The re-stock project of my LH Savage 93 17HMR is finished so here are a photo or two. The stock is by Richards Microfit Gunstocks, and the final fit & finishing was done by Gunsmith Randy Myer of Devils Lake. He figures I now own the best looking Savage 17HMR in the Lake Region... 
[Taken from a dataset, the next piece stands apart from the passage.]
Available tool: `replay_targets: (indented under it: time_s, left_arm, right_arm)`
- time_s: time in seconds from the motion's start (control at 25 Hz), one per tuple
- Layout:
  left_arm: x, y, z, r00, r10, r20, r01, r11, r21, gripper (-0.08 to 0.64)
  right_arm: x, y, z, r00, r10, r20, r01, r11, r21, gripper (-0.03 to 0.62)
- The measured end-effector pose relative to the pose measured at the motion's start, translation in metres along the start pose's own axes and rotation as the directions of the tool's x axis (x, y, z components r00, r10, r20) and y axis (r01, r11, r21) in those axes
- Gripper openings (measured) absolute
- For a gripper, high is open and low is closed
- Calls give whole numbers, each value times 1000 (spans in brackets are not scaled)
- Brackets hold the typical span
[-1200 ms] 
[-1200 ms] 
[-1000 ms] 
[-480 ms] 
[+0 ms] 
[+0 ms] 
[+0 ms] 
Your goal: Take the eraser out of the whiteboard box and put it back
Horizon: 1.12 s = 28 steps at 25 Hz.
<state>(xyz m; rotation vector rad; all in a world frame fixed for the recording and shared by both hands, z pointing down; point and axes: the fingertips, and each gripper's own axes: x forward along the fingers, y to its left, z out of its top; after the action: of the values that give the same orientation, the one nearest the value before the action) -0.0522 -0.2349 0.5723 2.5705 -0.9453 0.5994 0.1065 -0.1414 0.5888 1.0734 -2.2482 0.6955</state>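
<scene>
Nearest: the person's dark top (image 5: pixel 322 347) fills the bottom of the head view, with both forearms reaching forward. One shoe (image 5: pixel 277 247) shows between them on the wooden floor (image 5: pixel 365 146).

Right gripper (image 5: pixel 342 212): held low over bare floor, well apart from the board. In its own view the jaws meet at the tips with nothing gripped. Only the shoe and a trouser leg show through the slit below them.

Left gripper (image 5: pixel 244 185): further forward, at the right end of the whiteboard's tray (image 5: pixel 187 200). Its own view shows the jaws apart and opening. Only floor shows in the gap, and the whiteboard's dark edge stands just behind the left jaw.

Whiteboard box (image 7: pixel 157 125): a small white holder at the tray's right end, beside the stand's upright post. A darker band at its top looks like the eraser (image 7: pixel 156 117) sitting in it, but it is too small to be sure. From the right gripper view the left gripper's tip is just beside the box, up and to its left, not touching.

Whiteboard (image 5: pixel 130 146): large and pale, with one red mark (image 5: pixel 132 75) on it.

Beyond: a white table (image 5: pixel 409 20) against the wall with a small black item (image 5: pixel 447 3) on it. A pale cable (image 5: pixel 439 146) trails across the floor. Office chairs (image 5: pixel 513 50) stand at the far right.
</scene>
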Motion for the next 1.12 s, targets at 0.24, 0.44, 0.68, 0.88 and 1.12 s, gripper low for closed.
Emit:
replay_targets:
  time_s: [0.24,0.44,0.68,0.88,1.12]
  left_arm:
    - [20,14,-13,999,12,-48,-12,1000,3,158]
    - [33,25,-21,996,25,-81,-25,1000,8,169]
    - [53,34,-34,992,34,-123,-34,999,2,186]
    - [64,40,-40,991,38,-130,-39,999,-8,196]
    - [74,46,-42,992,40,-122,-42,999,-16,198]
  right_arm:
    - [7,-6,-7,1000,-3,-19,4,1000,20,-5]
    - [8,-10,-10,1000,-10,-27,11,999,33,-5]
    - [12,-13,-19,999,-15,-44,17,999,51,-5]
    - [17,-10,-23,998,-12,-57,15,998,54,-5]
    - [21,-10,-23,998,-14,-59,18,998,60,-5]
Had him add a slight LH palm swell and bring the cheek piece out a touch.
The scope is a Truglo 3-9X40 that illluminates red/green, that is perfect for picking ***** off the feeders at night....


----------



## Savage260 (Oct 21, 2007)

That looks really good. The only way I would like it more would be if there were a thumbhole in it. I am taking my Rem 700 VLSS and my Ruger 30-06 with the new boyds stock to Randy on Mon or Tues. Was happy with the work he did on my Savage 110FP.


----------



## ac700wildcat (Oct 30, 2006)

Looks great to me. Nice choice of stocks. How did you have the patience to wait for it to arrive tho? I've really wanted one for my 10/22 made by richards, but waiting 3-6 months would drive me nuts.

Matt


----------



## NDTerminator (Aug 20, 2003)

Because I've waited longer for custom recurves, AC. The 4 month wait for this stock was no big deal. I think it was well worth it. Sure puts that birch 2X4 Savage calls a stock to shame...


----------



## ac700wildcat (Oct 30, 2006)

I guess I just get antsy waiting for things. Not enough patience i guess. Rifle really does look nice tho. How does it shoot?


----------



## NDTerminator (Aug 20, 2003)

This rifle was a tackdriver with the factory birch stock, and now that it actually fits me, is even more so....


----------